Triple Five hasn’t, however, paid interest on the overdue amount and is therefore in default on its financial agreement, the filings said.
It is unclear what will happen next, but East Rutherford Mayor Jeffrey Lahullier said that he considers the American Dream to be “too big to fail” since the state of New Jersey has invested so much in the property, and that he doubts the mall’s lenders would want to take over operations.
The developer said it hoped to draw 40 million annual visitors when American Dream opened nearly three years ago. The pandemic resulted in delayed store openings, loss of rent payments from retailers and an eventual default on its mortgage.
Triple Five, which also owns Mall of America in Bloomington, Minn., took over the project in 2011 after two other developers abandoned it as a result of delays caused by the recession, as well as since-resolved litigation over parking and permitting requirements.
Mr. Lahullier said that in addition to the missed August payment and unpaid interest, American Dream’s owners owe the town about $5.4 million in sewer fees and payments-in-lieu-of-taxes under three other agreements that give the developer rights to build a baseball stadium, hotel and office space at the site.

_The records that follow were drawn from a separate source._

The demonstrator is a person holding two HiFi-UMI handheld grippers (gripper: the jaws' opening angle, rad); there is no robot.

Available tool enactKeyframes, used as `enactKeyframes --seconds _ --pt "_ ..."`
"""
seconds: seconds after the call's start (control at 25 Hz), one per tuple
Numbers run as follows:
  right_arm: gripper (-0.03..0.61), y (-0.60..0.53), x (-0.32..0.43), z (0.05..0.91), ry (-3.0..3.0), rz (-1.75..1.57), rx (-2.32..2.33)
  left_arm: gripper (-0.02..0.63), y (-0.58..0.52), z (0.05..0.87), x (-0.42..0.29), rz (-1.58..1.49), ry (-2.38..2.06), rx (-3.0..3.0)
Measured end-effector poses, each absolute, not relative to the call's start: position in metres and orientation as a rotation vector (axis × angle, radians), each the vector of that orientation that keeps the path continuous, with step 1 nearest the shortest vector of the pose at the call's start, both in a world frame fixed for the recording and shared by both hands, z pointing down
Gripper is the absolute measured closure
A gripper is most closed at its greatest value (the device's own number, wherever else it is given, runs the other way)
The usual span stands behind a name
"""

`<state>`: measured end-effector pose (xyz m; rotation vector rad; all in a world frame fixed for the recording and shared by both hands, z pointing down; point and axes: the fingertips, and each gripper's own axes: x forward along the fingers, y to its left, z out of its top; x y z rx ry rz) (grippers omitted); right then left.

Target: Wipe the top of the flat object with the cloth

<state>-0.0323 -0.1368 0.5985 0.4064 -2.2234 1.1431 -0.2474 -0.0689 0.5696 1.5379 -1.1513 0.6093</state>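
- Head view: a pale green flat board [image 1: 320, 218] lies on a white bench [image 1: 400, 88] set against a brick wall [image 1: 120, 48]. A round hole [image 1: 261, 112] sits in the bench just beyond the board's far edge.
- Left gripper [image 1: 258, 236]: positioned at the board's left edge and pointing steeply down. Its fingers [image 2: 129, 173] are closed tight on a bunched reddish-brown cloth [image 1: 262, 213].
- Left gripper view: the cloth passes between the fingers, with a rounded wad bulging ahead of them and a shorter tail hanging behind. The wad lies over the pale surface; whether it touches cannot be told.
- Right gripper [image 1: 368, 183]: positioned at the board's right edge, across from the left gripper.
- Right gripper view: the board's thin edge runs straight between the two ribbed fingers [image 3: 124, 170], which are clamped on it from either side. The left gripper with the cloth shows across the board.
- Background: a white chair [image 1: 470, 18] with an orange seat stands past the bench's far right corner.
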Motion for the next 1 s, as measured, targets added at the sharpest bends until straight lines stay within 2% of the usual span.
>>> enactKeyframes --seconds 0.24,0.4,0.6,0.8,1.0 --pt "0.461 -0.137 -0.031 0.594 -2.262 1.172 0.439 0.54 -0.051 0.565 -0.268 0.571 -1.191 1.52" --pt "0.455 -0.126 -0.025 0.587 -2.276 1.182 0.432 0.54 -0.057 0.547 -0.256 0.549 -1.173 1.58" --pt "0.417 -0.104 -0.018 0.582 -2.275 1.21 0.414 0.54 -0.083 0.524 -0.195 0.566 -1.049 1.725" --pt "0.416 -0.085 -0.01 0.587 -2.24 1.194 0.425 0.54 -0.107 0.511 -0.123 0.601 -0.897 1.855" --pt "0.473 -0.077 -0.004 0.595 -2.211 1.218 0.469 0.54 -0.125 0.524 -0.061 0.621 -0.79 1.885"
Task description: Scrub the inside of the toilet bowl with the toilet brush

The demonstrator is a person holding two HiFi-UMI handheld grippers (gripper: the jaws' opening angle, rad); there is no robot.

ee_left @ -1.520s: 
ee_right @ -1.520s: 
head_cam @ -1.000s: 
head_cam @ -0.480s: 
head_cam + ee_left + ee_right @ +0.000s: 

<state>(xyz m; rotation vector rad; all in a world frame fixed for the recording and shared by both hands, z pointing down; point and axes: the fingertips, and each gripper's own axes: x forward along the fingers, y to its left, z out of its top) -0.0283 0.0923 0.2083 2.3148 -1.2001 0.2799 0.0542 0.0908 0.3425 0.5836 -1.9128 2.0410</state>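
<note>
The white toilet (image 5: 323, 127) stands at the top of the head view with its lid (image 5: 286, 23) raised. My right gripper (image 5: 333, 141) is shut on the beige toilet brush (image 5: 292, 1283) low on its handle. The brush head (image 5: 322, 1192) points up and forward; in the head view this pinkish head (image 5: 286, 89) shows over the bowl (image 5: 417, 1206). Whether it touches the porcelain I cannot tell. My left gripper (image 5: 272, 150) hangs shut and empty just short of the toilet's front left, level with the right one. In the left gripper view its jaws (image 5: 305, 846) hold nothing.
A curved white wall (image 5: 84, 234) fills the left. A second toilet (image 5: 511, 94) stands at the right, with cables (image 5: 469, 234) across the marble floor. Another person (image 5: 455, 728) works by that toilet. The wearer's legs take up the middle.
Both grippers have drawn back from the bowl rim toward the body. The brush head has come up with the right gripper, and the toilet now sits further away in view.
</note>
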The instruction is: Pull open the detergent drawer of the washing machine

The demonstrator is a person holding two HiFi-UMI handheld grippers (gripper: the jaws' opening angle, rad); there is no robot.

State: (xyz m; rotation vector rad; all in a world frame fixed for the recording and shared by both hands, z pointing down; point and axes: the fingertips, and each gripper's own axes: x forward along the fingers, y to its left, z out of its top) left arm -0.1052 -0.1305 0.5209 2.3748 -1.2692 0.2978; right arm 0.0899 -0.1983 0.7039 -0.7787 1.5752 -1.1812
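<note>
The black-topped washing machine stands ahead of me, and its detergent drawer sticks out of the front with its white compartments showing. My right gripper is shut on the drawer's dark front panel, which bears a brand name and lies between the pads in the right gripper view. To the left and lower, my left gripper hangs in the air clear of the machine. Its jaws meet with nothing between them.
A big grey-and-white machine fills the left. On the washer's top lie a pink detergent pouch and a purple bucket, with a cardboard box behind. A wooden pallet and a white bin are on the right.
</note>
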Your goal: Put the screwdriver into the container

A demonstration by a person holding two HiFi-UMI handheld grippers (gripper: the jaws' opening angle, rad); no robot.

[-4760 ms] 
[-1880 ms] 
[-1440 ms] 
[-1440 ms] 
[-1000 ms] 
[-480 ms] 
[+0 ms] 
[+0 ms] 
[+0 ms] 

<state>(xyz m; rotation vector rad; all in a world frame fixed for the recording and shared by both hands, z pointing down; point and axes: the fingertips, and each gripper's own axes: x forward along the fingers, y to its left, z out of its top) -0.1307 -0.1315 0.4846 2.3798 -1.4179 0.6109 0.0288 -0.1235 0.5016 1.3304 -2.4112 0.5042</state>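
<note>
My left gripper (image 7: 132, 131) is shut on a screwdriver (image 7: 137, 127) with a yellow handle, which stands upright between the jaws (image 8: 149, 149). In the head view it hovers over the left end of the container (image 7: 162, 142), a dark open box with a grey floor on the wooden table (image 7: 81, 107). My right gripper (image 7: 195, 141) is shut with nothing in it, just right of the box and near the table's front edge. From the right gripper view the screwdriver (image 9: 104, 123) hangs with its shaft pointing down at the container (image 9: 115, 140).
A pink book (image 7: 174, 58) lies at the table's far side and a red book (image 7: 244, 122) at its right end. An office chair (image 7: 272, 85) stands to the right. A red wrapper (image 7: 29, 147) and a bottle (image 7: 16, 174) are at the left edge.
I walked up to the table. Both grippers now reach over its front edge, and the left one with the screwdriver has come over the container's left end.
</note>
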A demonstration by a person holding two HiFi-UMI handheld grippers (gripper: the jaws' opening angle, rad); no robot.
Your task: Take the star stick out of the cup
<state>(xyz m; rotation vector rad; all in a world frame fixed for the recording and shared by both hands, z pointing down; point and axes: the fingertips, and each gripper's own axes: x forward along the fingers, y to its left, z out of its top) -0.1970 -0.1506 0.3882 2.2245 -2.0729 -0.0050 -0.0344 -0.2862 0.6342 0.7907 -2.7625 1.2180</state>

“We have retained counsel and we’re following it very closely, but I don’t know what our options are,” Mr. Lahullier said. “We can’t get blood from a stone.”
The mayor said he refuses to attend ribbon cuttings at American Dream until the owner pays its bills. But he said the roughly four-square-mile town’s $40 million annual budget isn’t dependent on revenue from the mall.
Still, Mr. Lahullier said, “I hate to see the project go under or go bankrupt, it does employ a lot of people down there.”